The son of Orthodox Jewish parents, Bernstein has never been particularly religious. But he took up the cause of anti-fascism when he was very young. In 1933, when the Reichstag trial was being prepared in Germany, he provided money and contacts to set up a counter-trial in London, one of the first unofficial trials of its kind, attended by some of the finest Anglo-Saxon legal minds and at which the Nazis, rather than the hapless Dutch suspected arsonist van der Lubbe, were put on trial and condemned.

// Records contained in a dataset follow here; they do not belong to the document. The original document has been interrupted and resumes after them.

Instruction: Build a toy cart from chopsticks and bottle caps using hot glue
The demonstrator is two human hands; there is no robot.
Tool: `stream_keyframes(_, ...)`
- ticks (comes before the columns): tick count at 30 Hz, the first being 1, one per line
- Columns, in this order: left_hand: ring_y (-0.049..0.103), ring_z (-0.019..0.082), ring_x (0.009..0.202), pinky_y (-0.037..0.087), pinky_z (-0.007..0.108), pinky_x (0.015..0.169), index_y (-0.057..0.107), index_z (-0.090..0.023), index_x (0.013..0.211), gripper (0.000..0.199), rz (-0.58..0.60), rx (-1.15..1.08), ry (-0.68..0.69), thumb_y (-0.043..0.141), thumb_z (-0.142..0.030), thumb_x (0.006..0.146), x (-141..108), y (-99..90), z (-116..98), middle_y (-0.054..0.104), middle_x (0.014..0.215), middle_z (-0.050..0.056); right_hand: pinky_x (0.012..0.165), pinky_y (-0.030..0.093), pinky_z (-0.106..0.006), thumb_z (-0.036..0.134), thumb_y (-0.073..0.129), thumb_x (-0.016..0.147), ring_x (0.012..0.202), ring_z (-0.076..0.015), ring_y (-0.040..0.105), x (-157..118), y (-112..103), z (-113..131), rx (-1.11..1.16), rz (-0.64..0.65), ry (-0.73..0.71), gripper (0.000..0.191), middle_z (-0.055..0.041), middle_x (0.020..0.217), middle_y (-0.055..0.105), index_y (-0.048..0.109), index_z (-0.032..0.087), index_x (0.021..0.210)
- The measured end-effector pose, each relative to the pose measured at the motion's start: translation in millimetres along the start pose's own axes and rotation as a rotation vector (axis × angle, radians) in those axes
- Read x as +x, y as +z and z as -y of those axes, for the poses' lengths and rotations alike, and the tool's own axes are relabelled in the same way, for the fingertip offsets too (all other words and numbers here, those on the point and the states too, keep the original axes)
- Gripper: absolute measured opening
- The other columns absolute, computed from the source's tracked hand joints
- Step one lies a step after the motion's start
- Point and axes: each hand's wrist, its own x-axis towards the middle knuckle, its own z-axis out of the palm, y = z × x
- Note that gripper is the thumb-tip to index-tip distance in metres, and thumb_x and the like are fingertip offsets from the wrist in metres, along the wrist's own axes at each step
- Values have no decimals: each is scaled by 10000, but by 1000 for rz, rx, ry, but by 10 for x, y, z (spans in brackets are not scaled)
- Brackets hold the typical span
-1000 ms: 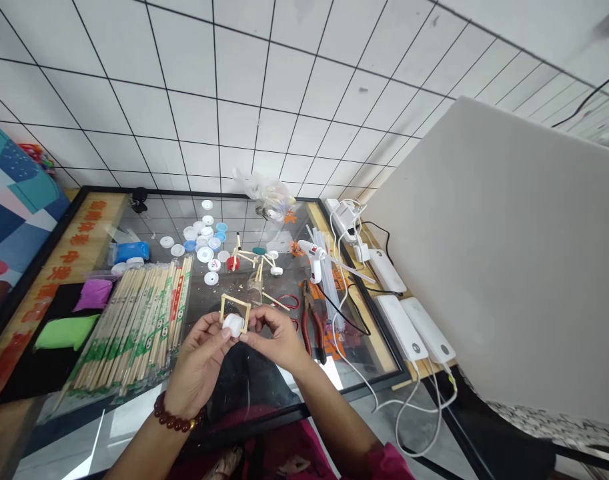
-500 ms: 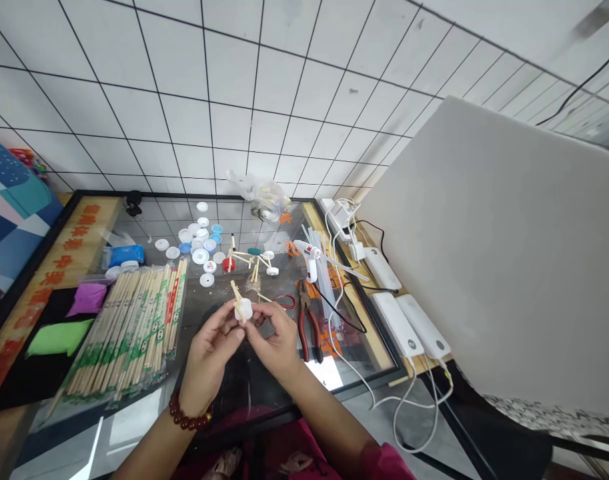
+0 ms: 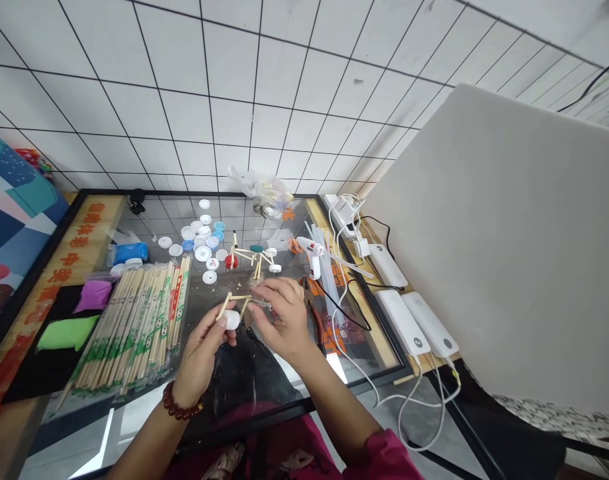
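Note:
My left hand (image 3: 204, 343) is closed on a white bottle cap (image 3: 231, 320) with wooden stick pieces joined to it. The stick frame (image 3: 240, 297) reaches from the cap toward my right hand (image 3: 281, 317). That hand's thumb and fingers are apart around the frame's far end; whether they touch it is unclear. Behind the hands lies another stick assembly (image 3: 244, 253) with a red cap (image 3: 231, 261) and white caps. Red-handled pliers (image 3: 315, 325) lie beside my right hand, partly hidden by it.
Loose white and blue bottle caps (image 3: 203, 253) are scattered at the back. Packed chopsticks (image 3: 129, 327) lie left, near green clay (image 3: 67, 333) and purple clay (image 3: 93, 295) packs. A white glue gun (image 3: 313, 257), clear glue sticks (image 3: 327, 287) and cables lie right. A grey panel (image 3: 524, 253) stands at right.
My right hand has moved off the cap, to the right, and its fingers have spread. The left hand has shifted slightly left with the cap and turned it, showing more of the stick frame.

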Motion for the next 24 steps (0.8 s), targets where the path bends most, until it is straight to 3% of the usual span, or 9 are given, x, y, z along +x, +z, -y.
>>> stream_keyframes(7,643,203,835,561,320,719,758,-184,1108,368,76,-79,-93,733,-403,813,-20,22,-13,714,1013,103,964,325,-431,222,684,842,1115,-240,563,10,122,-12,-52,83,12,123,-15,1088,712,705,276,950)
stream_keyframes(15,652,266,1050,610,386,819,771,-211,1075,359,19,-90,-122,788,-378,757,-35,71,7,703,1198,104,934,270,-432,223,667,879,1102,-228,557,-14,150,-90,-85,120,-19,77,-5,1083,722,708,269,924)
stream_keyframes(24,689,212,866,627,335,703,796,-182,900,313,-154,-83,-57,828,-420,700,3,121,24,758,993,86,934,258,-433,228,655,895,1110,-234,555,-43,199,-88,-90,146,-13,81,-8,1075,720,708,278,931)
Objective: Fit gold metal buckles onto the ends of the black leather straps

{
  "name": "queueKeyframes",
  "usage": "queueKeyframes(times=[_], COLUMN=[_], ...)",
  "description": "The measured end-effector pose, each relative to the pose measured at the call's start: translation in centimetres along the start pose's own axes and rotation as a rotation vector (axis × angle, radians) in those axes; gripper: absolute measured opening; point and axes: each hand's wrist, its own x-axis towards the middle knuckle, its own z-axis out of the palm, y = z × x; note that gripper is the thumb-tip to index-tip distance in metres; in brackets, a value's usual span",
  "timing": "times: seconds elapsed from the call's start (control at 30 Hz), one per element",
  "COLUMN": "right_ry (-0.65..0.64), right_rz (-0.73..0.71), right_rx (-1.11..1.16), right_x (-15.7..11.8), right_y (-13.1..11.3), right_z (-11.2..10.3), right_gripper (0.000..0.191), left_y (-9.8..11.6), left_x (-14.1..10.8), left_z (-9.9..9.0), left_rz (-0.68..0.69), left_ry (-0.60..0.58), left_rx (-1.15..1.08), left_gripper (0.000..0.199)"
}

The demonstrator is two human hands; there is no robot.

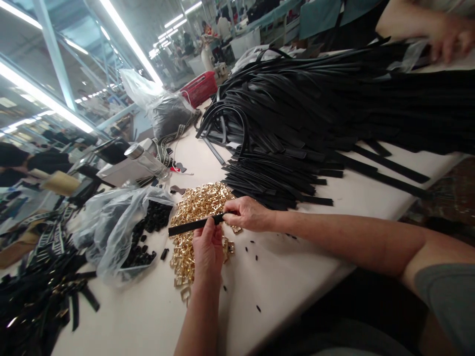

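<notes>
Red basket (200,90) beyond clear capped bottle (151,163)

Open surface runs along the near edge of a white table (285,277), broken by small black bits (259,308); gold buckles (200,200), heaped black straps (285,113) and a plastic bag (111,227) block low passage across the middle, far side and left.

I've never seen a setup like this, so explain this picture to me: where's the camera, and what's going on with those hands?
There's no machine here, just a person's bare hands, seen by a camera worn on their head, looking forward and down. The left hand and right hand both hold a black strip over a heap of gold-coloured pieces. The pale table also bears a big pile of black straps and a clear plastic bag. The hand at upper right is someone else's.
</notes>
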Motion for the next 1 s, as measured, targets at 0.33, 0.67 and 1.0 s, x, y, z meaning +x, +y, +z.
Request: queueKeyframes(times=[0.33,0.67,1.0], right_ry=[0.018,-0.226,0.034], right_rz=[-0.049,-0.009,-0.038], right_rx=[-0.101,0.151,-0.195], right_x=[0.1,0.3,2.4], right_y=[0.3,1.6,4.6], right_z=[-0.2,-0.4,-2.1], right_gripper=[0.016,0.043,0.042], left_y=[-0.9,-0.4,9.4], left_x=[0.3,0.2,1.9], left_z=[0.1,0.5,-4.4], left_rz=[0.019,0.116,0.398], left_ry=[-0.082,-0.222,0.061], left_rx=[0.018,0.209,0.137], left_gripper=[0.039,0.037,0.040])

The late 1940s were an uncertain time in his life. He hesitated about what direction to take (Eileen Wilkinson proposed that he take over the Arts Council now that Maynard Keynes was dead) and finally chose Hollywood, joining Hitchcock as his producer and leaving Granada in the capable hands of his brother Cecil, his closest associate until his death in 1981. The result was three films. Rope, Under Capricorn and I Confess, not Hitchcock's best, but a great deal of fun.

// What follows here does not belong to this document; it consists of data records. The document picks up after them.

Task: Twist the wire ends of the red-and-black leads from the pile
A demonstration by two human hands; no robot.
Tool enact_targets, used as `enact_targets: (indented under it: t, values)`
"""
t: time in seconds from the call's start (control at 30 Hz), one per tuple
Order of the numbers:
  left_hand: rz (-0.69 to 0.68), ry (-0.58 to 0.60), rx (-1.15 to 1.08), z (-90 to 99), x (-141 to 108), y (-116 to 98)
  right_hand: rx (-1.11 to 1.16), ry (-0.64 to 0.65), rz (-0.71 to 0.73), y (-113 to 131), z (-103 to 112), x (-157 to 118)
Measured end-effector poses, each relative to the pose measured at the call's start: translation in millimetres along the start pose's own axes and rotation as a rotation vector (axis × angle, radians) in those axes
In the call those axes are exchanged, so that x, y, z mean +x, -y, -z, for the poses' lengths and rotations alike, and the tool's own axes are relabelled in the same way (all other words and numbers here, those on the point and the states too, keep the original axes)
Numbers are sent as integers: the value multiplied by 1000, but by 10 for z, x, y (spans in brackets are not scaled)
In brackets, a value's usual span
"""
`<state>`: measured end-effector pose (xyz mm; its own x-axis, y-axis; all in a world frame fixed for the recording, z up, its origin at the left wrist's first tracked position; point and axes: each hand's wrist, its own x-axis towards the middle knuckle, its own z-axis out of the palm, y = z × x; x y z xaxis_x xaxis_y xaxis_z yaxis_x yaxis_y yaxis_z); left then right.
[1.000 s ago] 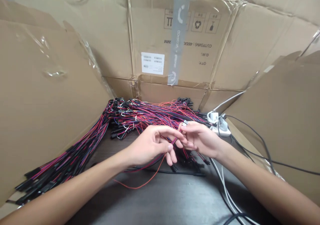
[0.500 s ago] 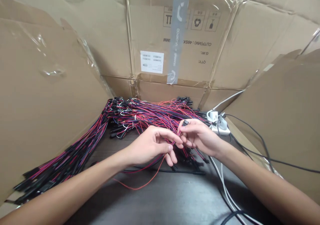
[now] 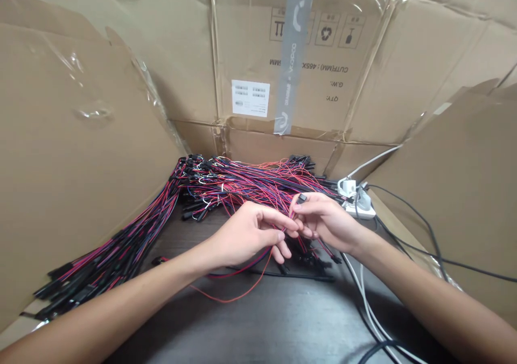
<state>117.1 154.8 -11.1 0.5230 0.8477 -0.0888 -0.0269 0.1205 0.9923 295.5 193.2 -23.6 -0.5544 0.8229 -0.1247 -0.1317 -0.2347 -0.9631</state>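
Note:
A wire harness (image 3: 258, 280) of red, orange and dark wires runs between my hands and trails down to the left over the dark table. My right hand (image 3: 325, 221) pinches it just below a small black connector (image 3: 301, 198), which sticks up past the thumb and forefinger. Close beside it, my left hand (image 3: 258, 232) has its thumb and forefinger closed on the wires, its other fingers loosely curled. The fingertips of both hands nearly touch. Just behind them lies a large heap of similar wire harnesses (image 3: 250, 178) with black ends.
Another bundle of wire harnesses (image 3: 133, 240) leans along the left cardboard panel (image 3: 81, 154). A white power strip (image 3: 359, 209) with plugs sits at the right, its white and black cables (image 3: 365, 294) running down the table (image 3: 242, 331). Cardboard (image 3: 250, 41) walls off the back and right.
The whole view has shifted slightly to the right. Both hands keep nearly the same grip on the wire harness, and the left fingertips sit a little closer to the right hand.

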Motion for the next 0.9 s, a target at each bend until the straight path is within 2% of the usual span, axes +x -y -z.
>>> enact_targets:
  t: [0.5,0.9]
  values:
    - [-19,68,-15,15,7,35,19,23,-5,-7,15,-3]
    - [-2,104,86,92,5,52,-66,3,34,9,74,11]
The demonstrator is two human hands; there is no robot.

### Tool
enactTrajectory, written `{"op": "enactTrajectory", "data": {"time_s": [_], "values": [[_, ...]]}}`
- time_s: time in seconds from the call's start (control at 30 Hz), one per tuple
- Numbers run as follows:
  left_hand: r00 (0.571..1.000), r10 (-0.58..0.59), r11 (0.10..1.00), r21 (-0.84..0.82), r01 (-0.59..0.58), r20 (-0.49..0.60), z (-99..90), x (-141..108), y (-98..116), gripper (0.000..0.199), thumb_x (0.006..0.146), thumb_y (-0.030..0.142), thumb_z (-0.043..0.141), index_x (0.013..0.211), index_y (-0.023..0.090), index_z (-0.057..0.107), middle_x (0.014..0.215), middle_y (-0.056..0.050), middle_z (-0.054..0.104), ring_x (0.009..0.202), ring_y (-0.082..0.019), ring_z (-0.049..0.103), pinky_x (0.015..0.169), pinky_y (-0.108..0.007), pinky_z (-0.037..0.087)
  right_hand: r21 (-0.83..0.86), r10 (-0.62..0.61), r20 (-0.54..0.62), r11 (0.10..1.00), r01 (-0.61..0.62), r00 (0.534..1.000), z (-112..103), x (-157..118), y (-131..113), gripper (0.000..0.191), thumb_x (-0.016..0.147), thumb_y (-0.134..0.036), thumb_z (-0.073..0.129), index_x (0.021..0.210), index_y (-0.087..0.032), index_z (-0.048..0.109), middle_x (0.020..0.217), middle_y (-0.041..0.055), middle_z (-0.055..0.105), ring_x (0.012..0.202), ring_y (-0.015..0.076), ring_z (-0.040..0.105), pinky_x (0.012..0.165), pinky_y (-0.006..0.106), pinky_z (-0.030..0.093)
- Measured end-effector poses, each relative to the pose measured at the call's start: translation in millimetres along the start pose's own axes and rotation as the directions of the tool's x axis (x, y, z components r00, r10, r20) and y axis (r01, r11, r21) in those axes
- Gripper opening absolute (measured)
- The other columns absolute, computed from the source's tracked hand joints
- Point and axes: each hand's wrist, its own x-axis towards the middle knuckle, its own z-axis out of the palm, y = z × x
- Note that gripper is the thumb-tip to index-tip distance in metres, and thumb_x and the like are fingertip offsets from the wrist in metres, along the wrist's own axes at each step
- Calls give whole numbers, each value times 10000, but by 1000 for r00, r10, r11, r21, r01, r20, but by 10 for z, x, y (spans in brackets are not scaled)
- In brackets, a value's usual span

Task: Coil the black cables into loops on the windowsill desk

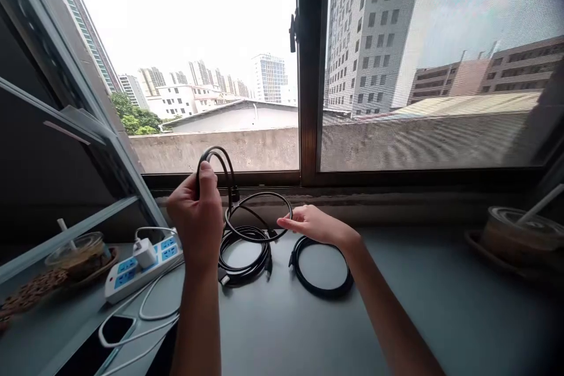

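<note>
Raised before the window frame, my left hand point(199, 202) is closed on a bend of black cable point(228, 167), thumb on top. From it the cable hangs down with a connector point(235, 194) and curves into a loose loop. On the right side of that loop, my right hand point(315, 223) pinches the cable between thumb and fingers. Below, a coiled black cable point(244, 279) with visible plug ends lies on the grey table point(282, 335). A second black coil point(326, 294) rests under my right wrist, apart from the first.
To the left are a white power strip point(114, 291) with a plugged-in white charger point(144, 252), white cords point(152, 317), a dark phone point(94, 346) and a drink cup point(81, 255). Another cup point(520, 235) stands at far right. The window frame point(311, 129) borders the table's back.
</note>
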Motion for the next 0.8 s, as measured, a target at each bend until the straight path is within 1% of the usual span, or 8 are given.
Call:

In 1952, he packed up and came home, rather shrewdly since Hollywood, bedevilled by McArthy's witchhunts, the new anti-trust laws and the advent of television, was just embarking on the gloomiest phase of its history. Within a year, he joined the race for the independent television contracts, returned his formidable powers of concentration to the future of his company, and married again. This marriage, to a Canadian, Sandra Malone, was to be a success: three children and the domesticity of family life pleased him greatly.

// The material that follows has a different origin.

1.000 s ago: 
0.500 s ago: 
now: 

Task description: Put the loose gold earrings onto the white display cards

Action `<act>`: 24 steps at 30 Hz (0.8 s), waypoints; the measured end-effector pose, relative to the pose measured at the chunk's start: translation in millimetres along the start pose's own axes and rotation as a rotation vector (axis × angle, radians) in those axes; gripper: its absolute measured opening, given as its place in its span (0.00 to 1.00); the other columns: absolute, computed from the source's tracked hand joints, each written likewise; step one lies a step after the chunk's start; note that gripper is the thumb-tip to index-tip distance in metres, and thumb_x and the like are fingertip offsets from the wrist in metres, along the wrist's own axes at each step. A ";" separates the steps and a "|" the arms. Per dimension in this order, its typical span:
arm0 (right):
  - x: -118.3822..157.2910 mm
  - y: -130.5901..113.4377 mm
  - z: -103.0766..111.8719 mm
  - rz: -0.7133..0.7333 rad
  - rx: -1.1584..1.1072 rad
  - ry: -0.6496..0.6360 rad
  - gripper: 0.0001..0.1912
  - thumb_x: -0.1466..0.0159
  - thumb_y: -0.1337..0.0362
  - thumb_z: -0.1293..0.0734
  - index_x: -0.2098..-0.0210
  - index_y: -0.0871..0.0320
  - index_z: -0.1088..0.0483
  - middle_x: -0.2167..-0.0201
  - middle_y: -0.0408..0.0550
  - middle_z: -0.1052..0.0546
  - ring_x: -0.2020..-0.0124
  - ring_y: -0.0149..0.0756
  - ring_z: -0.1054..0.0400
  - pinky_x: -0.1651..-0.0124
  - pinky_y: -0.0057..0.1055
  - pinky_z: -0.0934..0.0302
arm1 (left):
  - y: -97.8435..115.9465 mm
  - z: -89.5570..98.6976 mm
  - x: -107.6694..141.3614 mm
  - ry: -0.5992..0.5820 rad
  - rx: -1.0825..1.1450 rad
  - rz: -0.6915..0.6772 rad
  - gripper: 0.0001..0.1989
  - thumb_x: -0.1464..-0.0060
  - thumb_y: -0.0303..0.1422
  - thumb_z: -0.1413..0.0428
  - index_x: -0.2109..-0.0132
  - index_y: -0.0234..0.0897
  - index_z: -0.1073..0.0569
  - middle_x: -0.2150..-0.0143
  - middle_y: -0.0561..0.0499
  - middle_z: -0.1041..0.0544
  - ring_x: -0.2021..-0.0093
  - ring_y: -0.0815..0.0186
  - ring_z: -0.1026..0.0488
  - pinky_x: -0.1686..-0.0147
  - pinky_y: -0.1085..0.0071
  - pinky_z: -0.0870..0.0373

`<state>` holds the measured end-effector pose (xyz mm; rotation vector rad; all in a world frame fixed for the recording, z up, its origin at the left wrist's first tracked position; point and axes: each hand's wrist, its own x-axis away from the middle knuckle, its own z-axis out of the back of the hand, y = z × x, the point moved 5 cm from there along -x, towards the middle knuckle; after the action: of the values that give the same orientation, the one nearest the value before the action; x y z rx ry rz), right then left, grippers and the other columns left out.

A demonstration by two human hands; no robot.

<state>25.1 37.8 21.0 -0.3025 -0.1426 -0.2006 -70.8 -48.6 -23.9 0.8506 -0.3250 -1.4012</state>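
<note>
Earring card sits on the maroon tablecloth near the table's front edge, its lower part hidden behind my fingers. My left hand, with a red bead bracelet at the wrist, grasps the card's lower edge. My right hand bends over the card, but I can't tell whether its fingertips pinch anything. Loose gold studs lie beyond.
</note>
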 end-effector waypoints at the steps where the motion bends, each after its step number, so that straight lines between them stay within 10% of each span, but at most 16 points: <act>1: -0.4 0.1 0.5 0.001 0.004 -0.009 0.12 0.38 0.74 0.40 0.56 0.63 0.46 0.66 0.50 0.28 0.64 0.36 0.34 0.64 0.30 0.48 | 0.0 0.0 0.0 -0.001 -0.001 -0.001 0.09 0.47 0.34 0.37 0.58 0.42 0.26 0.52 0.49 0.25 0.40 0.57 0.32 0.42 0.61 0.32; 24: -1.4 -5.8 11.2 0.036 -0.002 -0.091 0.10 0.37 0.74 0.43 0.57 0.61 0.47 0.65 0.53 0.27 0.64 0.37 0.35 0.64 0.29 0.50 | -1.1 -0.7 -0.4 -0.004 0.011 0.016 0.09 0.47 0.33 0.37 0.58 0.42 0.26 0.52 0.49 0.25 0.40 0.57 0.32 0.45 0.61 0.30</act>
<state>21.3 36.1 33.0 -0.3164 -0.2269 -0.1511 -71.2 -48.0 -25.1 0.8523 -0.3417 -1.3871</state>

Granada rapidly became the most respected independent station, with an unparalleled reputation for investigative journalism in programmes such as Searchlight and World in Action. His battles on behalf of the company left casualties along the way. The survivors seemed imbued with what sometimes amounted to a kind of hero worship.

More important, when someone had a good idea and convinced him of it, he would champion it. He saw television as a new medium with which to challenge received wisdom.

However, not even so enormous an enterprise as the creation of Granada Television kept him absorbed for long. By the early 1960s Bernstein was already searching for new ventures and Granada began to absorb publishing houses and bingo, foreign television stations and television rental agencies. Privately, he was busy endowing chairs of drama and landscape architecture in the North of England, the "Granada-land" he made so particularly his own.

When, in the summer of 1969, Sir Harold Wilson offered him a life peerage, some friends were surprised that he used the House of Lords so infrequently as a platform for his solid Labour views, staunchly held since he first became a councillor for Willesden in 1925. Others, however, believe that Bernstein's politics are a matter of faith, not argument, that what he enjoys is reasserting certain tenets of belief and that political debate loses all its charm for him once it is reduced to caveats and the need to accommodate.

In July 1979, when Bernstein had passed his eightieth birthday, he announced that he was retiring as director and chairman of the company to become president for life. His nephew Alex, son of his brother Cecil, took his place as executive, heir to an enterprise that had transformed itself in 57 years from four suburban theatres to one of the most successful of modern British businesses.

Can curiosity be a determining trait in a man's character? Others have been as determined, as secretive, as far-sighted as he is, with as much flair for drama, for making money and building empires. Though perhaps more single-minded, more narrowly focused, they have not been as curious. Bernstein needs to know about everything, whether it be the mechanism of a new camera, the potential in the drafting of a new law, or what that green thing is on the plate of the man sitting at the next table. The manner in which he demands the information is invariably charming and courteous, though it can be imperious, but the fact that he demands it at all is what marks him out.